On revit avec un bonheur évident toute la fébrilité et la passion qui occupent tout l’espace du magnifique Les Misérables de Ladj Ly. Cela confirme sans mal l’importance de ce film qui, du jour au lendemain, a eu tout ce qu’il faut pour s’approprier le titre d’une des plus grandes œuvres du non moins grand Victor Hugo. Pour ceux qui n’auraient pas encore eu la chance de s’y coller, il est enfin disponible en DVD.
Faire un film choc ce n’est pas donné à tout le monde et la gratuité peut souvent être de mise. Ce n’est pas le cas du premier long-métrage de fiction de Ladj Ly, qui s’est inspiré sans mal de sa propre expérience pour en faire quelque chose de frontal et viscéral qui nous reste en tête longtemps. Sans nécessairement la plus grande subtilité et exhibant une flopée d’influences évidentes allant de Jacques Audiard à Mathieu Kassovitz, on se retrouve avec quelque chose de néanmoins nuancé qui ne délaisse jamais l’humour ni la tension, ni même ce drame poignant qui s’infiltre quand on s’y attend le moins.

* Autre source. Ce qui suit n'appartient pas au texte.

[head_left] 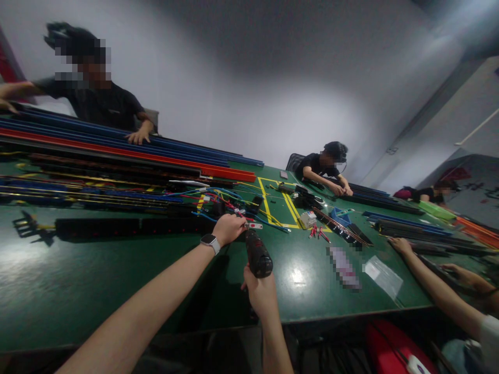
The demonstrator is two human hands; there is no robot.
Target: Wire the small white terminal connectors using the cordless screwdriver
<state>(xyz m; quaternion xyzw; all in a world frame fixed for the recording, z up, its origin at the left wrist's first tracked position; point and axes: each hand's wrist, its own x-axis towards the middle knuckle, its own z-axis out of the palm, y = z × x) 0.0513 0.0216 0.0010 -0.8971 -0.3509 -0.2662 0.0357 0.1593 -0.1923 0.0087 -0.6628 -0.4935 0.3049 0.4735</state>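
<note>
My right hand (260,292) is wrapped round the grip of a black cordless drill (259,255), which points away from me over the green table. At the drill's front end my left hand (229,230) is closed, its fingers hiding what they hold, if anything. A light watch (210,242) is on the left wrist. Just right of the left fingers lies a small white piece with a red mark (255,226). Blue, yellow and red wires (234,196) spread behind the hand. A long black rail (132,228) lies left of it.
Blue and orange rails (163,158) lie behind the wires. To the right are a white terminal block (309,219), red-handled pliers (320,234), a blue bin (341,215) and a plastic bag (383,278). Several co-workers sit around; one's arms (436,291) reach in at right.
</note>
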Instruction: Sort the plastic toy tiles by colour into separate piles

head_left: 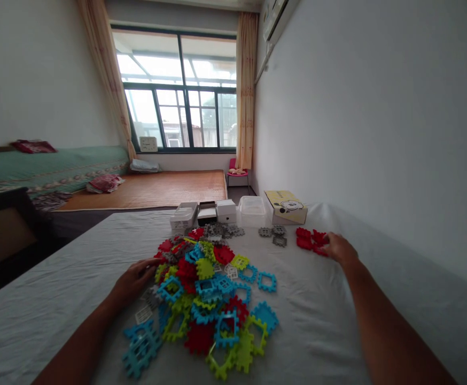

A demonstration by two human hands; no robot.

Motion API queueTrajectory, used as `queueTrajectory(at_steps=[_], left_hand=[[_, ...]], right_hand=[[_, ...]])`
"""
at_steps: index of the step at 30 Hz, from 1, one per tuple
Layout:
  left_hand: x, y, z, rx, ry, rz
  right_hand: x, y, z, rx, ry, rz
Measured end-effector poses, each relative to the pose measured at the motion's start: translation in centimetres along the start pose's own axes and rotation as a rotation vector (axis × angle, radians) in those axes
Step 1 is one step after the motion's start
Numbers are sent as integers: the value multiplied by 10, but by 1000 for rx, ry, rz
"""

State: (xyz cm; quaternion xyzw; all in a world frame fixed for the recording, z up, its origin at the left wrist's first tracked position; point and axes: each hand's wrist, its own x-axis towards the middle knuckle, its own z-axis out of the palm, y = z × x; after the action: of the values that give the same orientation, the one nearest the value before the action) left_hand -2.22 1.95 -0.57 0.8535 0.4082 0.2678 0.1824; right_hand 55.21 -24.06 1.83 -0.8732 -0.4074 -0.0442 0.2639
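A heap of interlocking plastic building tiles [201,330] in red, blue, lime green, grey and white lies in front of me, some solid and some open frames. My left hand [134,278] rests at the heap's left edge, its index finger stretched onto the tiles and nothing visibly held. Out to the right, my right hand [341,248] has its fingers closed on a red tile [320,250]. That tile lies against other red tiles [304,239] in a small cluster on the cloth. A few grey tiles [272,233] form a separate group left of the red ones.
Along the table's far edge stand a white box [226,210], a black-edged box [207,213], a clear plastic bin [251,212] and a yellow cartoon box [286,207]. A grey-white cloth [309,315] covers the table. The wall [381,133] runs close on the right.
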Motion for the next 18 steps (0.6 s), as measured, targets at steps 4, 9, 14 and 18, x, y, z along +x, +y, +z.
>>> queueTrajectory(at_steps=[4,9,14,18], left_hand=[[-1,2,-1,11,-1,-1],[-1,-2,1,33,-6,2],[-2,2,-1,48,5,18],[-2,2,-1,58,11,21]], right_hand=[[-20,-69,15,173,-133,-302],[-85,-159,24,554,-749,-798],[-123,-185,22,487,-889,-983],[-122,-182,32,480,-893,-979]])
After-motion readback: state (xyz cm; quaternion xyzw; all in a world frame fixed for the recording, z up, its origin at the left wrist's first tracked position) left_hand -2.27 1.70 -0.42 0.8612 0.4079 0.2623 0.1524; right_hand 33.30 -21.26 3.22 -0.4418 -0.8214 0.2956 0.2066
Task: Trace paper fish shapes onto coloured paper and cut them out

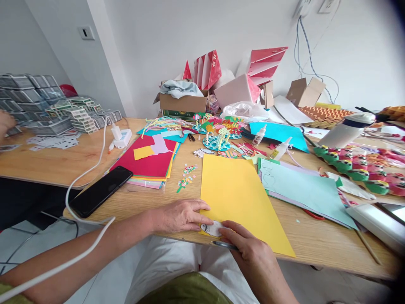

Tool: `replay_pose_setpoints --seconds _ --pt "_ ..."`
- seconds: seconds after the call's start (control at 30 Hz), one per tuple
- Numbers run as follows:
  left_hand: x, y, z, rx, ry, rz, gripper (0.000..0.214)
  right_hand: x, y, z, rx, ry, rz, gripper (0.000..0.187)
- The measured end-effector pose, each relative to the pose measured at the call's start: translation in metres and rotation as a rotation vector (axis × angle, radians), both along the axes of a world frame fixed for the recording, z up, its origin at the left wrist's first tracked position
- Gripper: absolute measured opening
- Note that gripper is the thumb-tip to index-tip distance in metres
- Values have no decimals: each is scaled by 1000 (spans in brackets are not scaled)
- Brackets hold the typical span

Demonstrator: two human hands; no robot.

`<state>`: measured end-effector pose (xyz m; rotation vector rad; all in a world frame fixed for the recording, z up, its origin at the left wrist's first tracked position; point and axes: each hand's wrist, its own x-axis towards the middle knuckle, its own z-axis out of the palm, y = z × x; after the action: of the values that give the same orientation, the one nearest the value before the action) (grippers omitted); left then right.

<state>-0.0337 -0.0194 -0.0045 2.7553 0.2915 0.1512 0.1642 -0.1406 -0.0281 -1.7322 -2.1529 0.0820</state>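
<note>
A small white paper fish cutout (211, 228) with a drawn eye lies on the near left corner of a yellow paper sheet (237, 190). My left hand (185, 216) rests flat at the sheet's left edge, its fingers stretched out and fingertips touching the fish. From the other side, the fingertips of my right hand (248, 242) touch the fish's right end. A dark pen (224, 245) is held in my right hand, its tip pointing left past the table edge; part of it is hidden by the fingers.
Left of the sheet lie a black phone (101, 191), a white cable (85, 179) and coloured papers (147, 162). Light blue paper (303, 185) lies on the right. Behind stand glue bottles (259, 135) and paper fish crafts (218, 131). Another person's hand (6, 122) is at far left.
</note>
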Motion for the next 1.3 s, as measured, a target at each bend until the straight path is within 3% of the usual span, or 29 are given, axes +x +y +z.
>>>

En ouvrant le dialogue, qui s’avère peu centré sur les réponses, on pousse le public à changer constamment son fusil d’épaule et à remettre en question ses propres conceptions, ses propres préjugés. Le matériel est riche et les performances senties, dont émane un naturel confondant. Nommé Meilleur espoir masculin aux Césars et aussi collaborateur au scénario, Alexis Manenti est rien de moins qu’explosif, tandis que Damien Bonnard est le protagoniste idéal pour ancrer le spectateur dans une certaine zone neutre déchiré entre les incompatibilités de la technique et de la mise en pratique. À eux s’ajoutent les nombreux et justes Djebril Zonga et Steve Tientcheu, pour ne nommer qu’eux.

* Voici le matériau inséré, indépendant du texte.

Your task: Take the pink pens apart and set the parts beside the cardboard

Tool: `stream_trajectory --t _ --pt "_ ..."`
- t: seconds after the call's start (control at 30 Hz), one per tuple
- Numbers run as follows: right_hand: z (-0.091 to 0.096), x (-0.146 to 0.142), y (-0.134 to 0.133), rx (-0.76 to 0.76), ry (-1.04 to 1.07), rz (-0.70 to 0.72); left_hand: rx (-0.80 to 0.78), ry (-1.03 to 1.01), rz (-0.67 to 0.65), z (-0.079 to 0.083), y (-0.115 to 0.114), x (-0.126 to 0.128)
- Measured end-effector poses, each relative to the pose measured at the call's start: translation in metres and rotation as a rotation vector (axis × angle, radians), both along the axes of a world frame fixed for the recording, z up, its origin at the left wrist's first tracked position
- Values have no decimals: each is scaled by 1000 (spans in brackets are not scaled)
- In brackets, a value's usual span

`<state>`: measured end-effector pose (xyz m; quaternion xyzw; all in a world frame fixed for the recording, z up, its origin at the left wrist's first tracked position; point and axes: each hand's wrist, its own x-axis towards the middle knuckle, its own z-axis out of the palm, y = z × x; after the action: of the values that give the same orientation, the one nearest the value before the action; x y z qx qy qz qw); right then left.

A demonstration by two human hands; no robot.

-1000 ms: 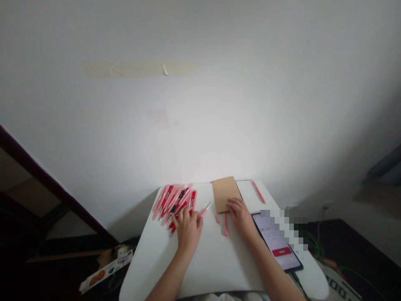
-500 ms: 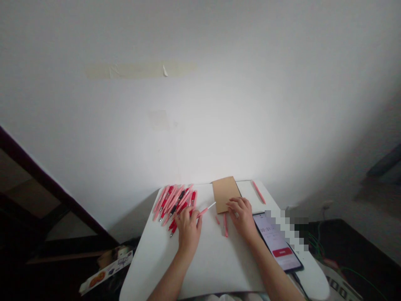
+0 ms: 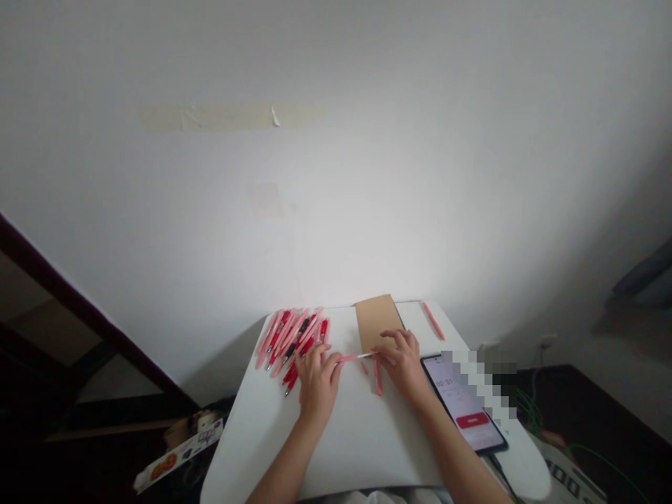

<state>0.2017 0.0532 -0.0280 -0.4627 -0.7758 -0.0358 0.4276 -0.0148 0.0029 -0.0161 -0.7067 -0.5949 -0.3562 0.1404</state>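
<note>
Between thumb and fingers, my left hand (image 3: 318,378) grips a pink pen barrel (image 3: 348,358), which lies roughly level and points right. A thin white refill (image 3: 364,355) sticks out of its right end. My right hand (image 3: 403,362) pinches the far end of that refill, over the near edge of a brown notebook (image 3: 379,318). Below the refill, a small pink pen piece (image 3: 365,368) and a pink barrel part (image 3: 378,379) lie on the table. A pile of pink, red and black pens (image 3: 294,339) sits beyond my left hand, partly hidden by it.
One pink pen (image 3: 433,320) lies apart at the back right of the white table (image 3: 362,448). A phone (image 3: 465,406) showing a timer rests beside my right forearm, with a cable (image 3: 501,472) at its lower end. The wall (image 3: 336,231) rises behind the table.
The refill and barrel have swung from slanting upward to nearly level. My right fingers have closed on the refill's free end, which stood clear of them before.
</note>
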Motion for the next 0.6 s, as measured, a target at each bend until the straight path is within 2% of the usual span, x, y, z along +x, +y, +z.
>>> stream_trajectory --t 0.27,0.6 --pt "0 1 -1 -10 -16 -28 -35 3 27 3 -1 -1" --pt "-7 4 5 -15 46 -82 -25 -12 81 -4 3 -7"
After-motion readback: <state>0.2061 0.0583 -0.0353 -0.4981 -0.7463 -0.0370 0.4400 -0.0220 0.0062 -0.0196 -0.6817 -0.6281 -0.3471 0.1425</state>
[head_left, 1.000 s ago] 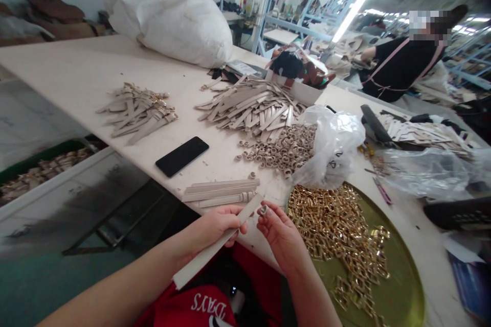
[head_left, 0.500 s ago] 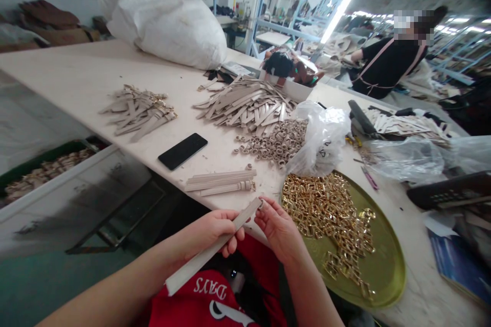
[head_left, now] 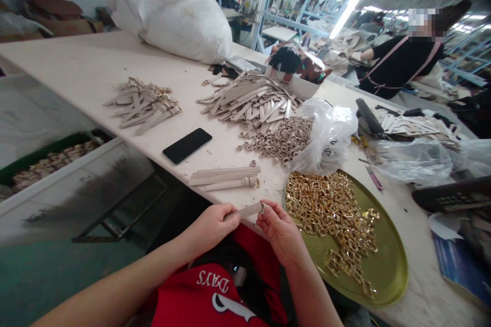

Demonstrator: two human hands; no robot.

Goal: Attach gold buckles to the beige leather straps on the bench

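Both hands are gripping one beige strap (head_left: 247, 211): left hand (head_left: 213, 225) is clenching its middle, right hand (head_left: 278, 230) is pinching the tip by a small loop (head_left: 263, 208), tray (head_left: 387, 271) of gold buckles (head_left: 330, 209) sitting just right of it.

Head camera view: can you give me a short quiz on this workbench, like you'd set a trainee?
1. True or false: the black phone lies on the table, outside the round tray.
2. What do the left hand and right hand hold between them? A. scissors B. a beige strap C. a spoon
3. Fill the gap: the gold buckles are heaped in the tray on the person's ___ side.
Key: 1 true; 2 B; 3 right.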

C’est une incursion dans le nouveau quotidien d’un jeune policier qui se retrouve réaffecté dans un bled battant au rythme de son propre microcosme où la hiérarchie n’est souvent qu’une question de perception. Montfermeil par contre c’est un lieu abandonné par les autres où tous ceux qui restent essaient de survivre et vivre du mieux qu’ils peuvent. C’est aussi là où Hugo a écrit l’œuvre à laquelle on fait directement référence.

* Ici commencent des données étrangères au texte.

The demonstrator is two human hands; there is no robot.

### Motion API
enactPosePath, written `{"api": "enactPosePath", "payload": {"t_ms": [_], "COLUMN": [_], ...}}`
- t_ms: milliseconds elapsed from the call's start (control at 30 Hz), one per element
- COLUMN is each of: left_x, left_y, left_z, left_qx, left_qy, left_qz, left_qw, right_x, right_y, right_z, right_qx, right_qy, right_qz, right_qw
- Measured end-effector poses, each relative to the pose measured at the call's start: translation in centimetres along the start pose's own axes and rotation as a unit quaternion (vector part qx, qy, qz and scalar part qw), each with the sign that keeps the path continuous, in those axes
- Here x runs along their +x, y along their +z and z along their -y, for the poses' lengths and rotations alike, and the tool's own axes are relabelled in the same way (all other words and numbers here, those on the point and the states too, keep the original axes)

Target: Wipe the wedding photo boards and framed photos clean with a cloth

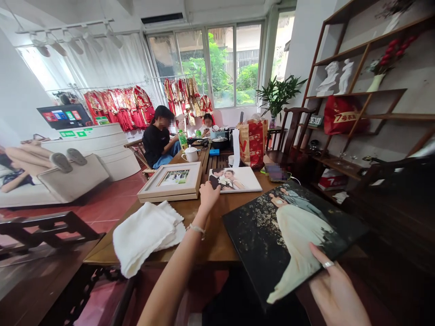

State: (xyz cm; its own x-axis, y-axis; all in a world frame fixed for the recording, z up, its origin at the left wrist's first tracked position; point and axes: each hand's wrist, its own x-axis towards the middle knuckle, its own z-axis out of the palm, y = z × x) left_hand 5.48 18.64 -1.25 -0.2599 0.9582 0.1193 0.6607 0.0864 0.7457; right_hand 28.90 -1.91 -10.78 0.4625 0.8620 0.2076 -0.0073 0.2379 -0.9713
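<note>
Right hand (335, 290): fingers mostly hidden beneath black picture (288, 235); wrist cut off by bottom edge. Left hand (210, 195): covers near corner of white photo (234, 179), grip unclear. Right of left hand: phone (277, 173), screen blurred. Beyond left hand: seated person (154, 140), face blurred. Far left of left hand: lying person (29, 164), cut off by left edge.
</note>
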Motion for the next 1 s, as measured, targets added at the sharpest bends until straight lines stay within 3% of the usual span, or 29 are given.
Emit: {"api": "enactPosePath", "payload": {"t_ms": [167, 433, 600, 700, 833, 900, 1000], "left_x": [3.5, 7.0, 6.4, 5.9, 5.6, 5.4, 4.7], "left_y": [1.9, 1.2, 1.5, 1.5, 1.1, 0.6, -0.9], "left_z": [-0.1, 1.0, 1.2, 0.7, -0.7, -1.5, -2.6], "left_qx": [0.056, -0.014, -0.166, -0.274, -0.394, -0.447, -0.523], "left_qy": [-0.059, -0.1, -0.141, -0.159, -0.164, -0.161, -0.152], "left_qz": [0.007, 0.068, 0.133, 0.158, 0.128, 0.105, 0.079], "left_qw": [0.997, 0.993, 0.967, 0.935, 0.895, 0.873, 0.835], "right_x": [-1.4, -1.5, -1.8, -1.4, -0.6, -0.3, 0.3], "right_y": [-1.8, -2.1, -1.7, -0.1, 2.3, 3.1, 4.0], "right_z": [-1.9, -2.2, -1.2, 0.8, 3.8, 4.6, 4.9], "right_qx": [-0.11, -0.116, -0.028, 0.069, 0.221, 0.254, 0.27], "right_qy": [-0.078, -0.067, 0.003, 0.096, 0.241, 0.267, 0.269], "right_qz": [0.029, 0.015, 0.008, -0.047, -0.138, -0.16, -0.165], "right_qw": [0.99, 0.991, 1.0, 0.992, 0.935, 0.916, 0.91]}}
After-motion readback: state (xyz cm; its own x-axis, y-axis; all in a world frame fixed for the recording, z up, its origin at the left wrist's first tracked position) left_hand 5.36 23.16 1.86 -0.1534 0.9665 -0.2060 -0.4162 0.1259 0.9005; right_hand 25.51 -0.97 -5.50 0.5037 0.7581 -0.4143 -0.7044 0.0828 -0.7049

Judicieusement récompensé du César du Meilleur film, mais aussi du Meilleur montage, tout comme d’un prix du Jury ex-aequo à Cannes, le film s’écoute de manière fascinante. Riche en rebondissements et en scènes qui savent nous investir et multiplier les émotions qu’on y ressent, on pourrait difficilement penser à un long-métrage aussi engageant capté par la caméra vibrante et mouvementée qui sert notre regard, trouvant un équilibre impressionnant avec la distance et la proximité.
Si on n’aurait pas dit non à quelques suppléments dont l’inclusion du court-métrage d’origine, on apprécie quand même que dans notre époque incertaine, ce film aussi magnifique qu’essentiel s’est rendu au format physique dans une édition bien de chez nous. Il est toutefois dommage qu’il n’y a pas de sous-titres français pour les malentendants (ou pour ceux qui auraient un peu de difficulté avec le slang français), et ce malgré ce qui est indiqué sur la pochette, et seulement des sous-titres anglais.
Les Misérables est une expérience mouvementée, mais aussi divertissante que nécessaire. Un film à voir et à revoir pour tout l’impressionnant savoir-faire qui s’en dégage.
En rappel, ma critique lors de sa présentation au festival Cinémania.
9/10
Les Misérables est disponible en DVD via TVA Films depuis le 28 juillet dernier.